* **Task**
From the data below, copy each line that includes the word "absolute".

* **Supplied data**
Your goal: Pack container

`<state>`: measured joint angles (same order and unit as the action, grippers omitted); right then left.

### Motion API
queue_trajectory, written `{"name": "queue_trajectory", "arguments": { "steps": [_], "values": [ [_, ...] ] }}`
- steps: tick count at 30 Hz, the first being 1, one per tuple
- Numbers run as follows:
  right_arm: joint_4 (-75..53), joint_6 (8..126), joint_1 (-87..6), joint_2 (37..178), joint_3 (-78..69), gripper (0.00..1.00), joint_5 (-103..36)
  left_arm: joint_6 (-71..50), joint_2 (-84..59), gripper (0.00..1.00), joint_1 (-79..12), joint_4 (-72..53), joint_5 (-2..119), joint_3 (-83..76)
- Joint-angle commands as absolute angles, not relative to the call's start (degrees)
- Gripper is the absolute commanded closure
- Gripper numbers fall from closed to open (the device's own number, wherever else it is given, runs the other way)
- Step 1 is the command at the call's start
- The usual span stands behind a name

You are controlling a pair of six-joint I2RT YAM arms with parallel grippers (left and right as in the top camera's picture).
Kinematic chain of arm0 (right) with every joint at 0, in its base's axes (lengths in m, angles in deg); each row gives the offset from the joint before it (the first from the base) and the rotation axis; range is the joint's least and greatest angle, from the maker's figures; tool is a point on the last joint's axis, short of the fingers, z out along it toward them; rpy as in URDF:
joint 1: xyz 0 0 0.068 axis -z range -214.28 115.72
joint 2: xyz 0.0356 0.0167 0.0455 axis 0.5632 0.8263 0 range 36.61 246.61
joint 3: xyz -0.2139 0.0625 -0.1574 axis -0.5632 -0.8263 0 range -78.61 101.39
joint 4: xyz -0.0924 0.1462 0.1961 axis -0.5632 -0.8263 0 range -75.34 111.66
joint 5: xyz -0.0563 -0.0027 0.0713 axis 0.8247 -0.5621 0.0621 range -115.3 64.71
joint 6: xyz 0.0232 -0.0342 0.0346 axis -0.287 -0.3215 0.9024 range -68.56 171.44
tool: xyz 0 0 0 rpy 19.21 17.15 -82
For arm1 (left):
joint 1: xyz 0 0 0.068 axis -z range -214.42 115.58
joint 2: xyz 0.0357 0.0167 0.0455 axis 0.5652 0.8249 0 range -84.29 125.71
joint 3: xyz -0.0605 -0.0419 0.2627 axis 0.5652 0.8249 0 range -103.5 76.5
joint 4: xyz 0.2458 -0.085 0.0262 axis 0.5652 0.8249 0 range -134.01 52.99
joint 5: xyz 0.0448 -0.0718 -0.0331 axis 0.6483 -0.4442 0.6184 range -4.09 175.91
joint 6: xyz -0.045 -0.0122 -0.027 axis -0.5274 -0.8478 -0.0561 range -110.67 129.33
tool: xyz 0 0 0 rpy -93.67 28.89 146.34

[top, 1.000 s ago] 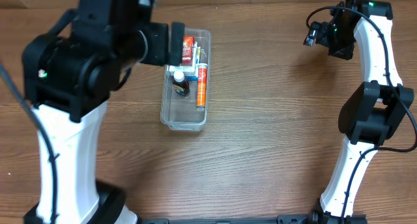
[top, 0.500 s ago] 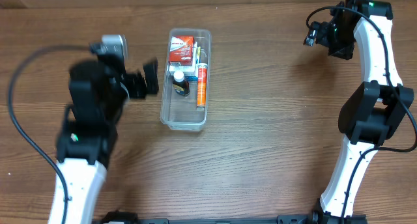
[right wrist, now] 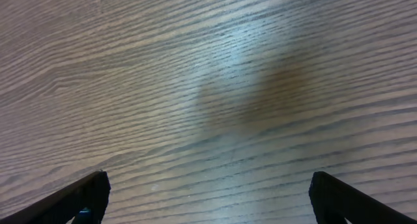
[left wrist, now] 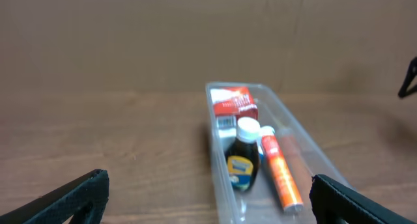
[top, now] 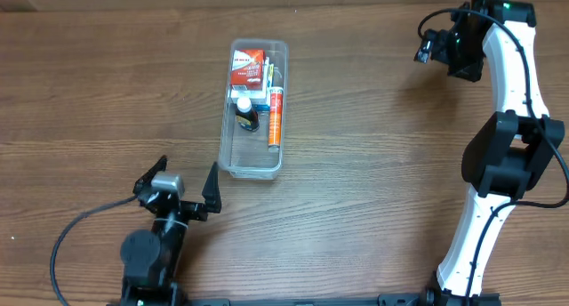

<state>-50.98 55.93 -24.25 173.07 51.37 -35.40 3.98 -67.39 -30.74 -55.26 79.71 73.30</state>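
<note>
Container placement sets the terms: the clear container (top: 252, 171) lies lengthwise on the table (top: 382, 199), left of centre and toward the far side. It holds a red box (top: 246, 66) at its far end, a white box (top: 263, 91) beside that, a dark bottle (top: 246, 116) with a white cap, and an orange tube (top: 276, 117) along its right wall; its near end is bare. No loose item shows on the wood, so the packing looks done and the step in hand is probably parking the arms. The left gripper (top: 182, 185) sits low near the table's front edge, just short of the container's near left corner, fingers spread wide and holding nothing. Any move from here should lead away from that corner, since a light bin would likely slide at a nudge. The right gripper (right wrist: 208, 208) hangs well apart at the far right over bare wood, likewise spread wide and empty, and is best kept there.
</note>
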Motion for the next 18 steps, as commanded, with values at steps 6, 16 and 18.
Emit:
{"name": "queue_trajectory", "arguments": {
  "steps": [6,16,18],
  "values": [
    [-50.7,56.1,-24.3,172.3,52.7,0.0,-35.3,5.9,-82.5,0.0,-37.1,-40.1,79.3,76.3],
    [-50.6,56.1,-24.3,172.3,52.7,0.0,-35.3,7.7,-84.0,0.0,-37.8,-40.2,78.9,76.2],
    [-50.6,56.1,-24.3,172.3,52.7,0.0,-35.3,7.7,-84.0,0.0,-37.8,-40.2,78.9,76.2]
  ]
}}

* **Result of the task**
- Joint-angle commands as absolute angles, not relative to the call's start (degrees)
- Gripper is the absolute commanded closure

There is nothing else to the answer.